*Work to be completed*:
Drop the images, then output the listing exactly.
*** Opening of Supplied data ***
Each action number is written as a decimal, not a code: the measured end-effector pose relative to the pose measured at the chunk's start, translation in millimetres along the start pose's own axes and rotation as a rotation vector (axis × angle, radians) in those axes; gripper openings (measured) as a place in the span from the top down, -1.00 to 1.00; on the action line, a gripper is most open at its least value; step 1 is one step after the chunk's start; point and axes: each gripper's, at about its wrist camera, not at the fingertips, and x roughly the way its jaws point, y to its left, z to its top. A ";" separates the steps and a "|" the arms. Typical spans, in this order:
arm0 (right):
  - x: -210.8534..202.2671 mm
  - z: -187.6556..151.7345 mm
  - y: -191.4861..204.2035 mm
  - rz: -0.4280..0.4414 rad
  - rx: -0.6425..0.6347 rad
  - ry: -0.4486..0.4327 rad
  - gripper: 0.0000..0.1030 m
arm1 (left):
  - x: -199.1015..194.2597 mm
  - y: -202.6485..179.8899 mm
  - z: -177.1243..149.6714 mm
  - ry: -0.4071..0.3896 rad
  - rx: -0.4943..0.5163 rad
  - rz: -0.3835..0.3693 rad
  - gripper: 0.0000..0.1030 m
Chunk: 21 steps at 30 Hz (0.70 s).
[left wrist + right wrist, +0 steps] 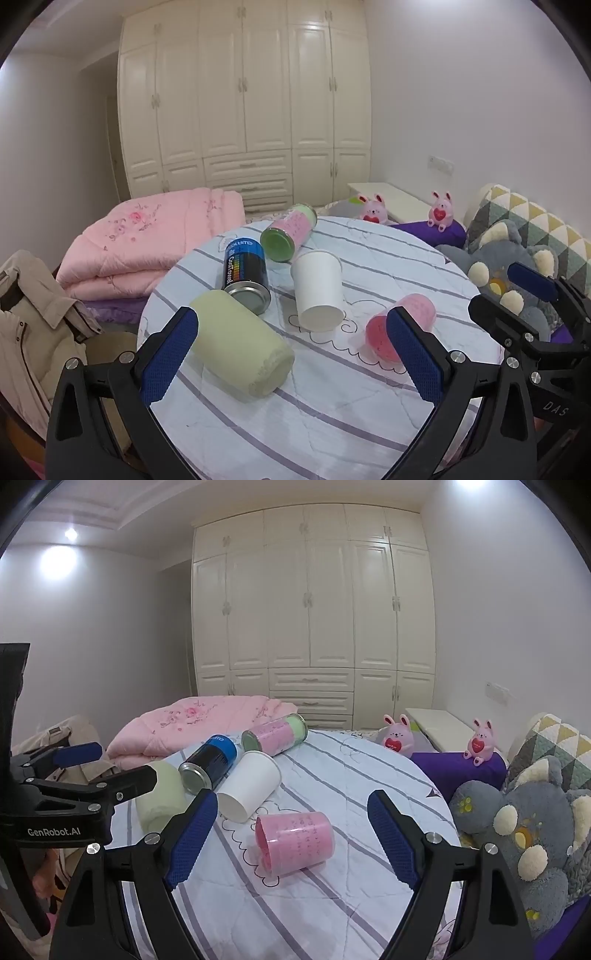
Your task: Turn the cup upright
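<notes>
Several cups and cans lie on their sides on a round table with a striped cloth (332, 406) (332, 904). A pale green cup (240, 350) (160, 797) lies nearest my left gripper (291, 358), which is open and empty just before it. A pink translucent cup (295, 843) (402, 325) lies between the fingers of my right gripper (291, 843), which is open and not touching it. A white paper cup (319, 295) (249, 786) lies in the middle. The right gripper also shows at the right of the left wrist view (517, 295), and the left gripper at the left of the right wrist view (107, 766).
A black and blue can (245, 275) (208, 762) and a pink and green can (290, 232) (275, 734) lie further back. A pink quilt (147, 243), a beige jacket (33, 314), grey plush toys (524, 823) and pink bunnies (397, 736) surround the table.
</notes>
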 end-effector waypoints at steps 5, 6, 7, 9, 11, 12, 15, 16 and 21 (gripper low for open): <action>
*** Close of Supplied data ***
*The answer*:
Each action number is written as a decimal, not a code: the measured end-effector pose relative to the pose measured at the chunk's start, translation in millimetres along the start pose's own axes and rotation as a rotation vector (axis × angle, radians) in those axes; gripper openings (measured) as a place in the span from the top down, -1.00 to 1.00; on the action line, a gripper is most open at its least value; step 1 is one step after the chunk's start; point and axes: each gripper's, at about its wrist camera, not at the fingertips, and x roughly the way its jaws point, y to its left, z to its top. A ";" separates the steps and a "|" the arms. Typical spans, in this order:
arm0 (right):
  - x: -210.8534..202.2671 mm
  - z: -187.6556..151.7345 mm
  - y: -191.4861..204.2035 mm
  - rz: -0.4280..0.4414 rad
  - rx: -0.6425..0.6347 rad
  - ry: -0.4486..0.4327 rad
  - gripper: 0.0000..0.1030 m
arm1 (left):
  - x: -199.1015..194.2597 mm
  - y: -202.6485..179.8899 mm
  - z: -177.1243..149.6714 mm
  - ry: -0.4071..0.3896 rad
  - rx: -0.4943..0.5163 rad
  - rz: -0.3835..0.3693 rad
  - gripper: 0.0000..0.1030 m
Chunk: 21 steps at 30 Hz (0.70 s).
[left wrist + right wrist, +0 steps] 
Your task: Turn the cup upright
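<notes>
Several cups and cans lie on their sides on a round table with a striped cloth (332, 406) (332, 904). A pale green cup (240, 350) (160, 797) lies nearest my left gripper (291, 358), which is open and empty just before it. A pink translucent cup (295, 843) (402, 325) lies between the fingers of my right gripper (291, 843), which is open and not touching it. A white paper cup (319, 295) (249, 786) lies in the middle. The right gripper also shows at the right of the left wrist view (517, 295), and the left gripper at the left of the right wrist view (107, 766).
A black and blue can (245, 275) (208, 762) and a pink and green can (290, 232) (275, 734) lie further back. A pink quilt (147, 243), a beige jacket (33, 314), grey plush toys (524, 823) and pink bunnies (397, 736) surround the table.
</notes>
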 end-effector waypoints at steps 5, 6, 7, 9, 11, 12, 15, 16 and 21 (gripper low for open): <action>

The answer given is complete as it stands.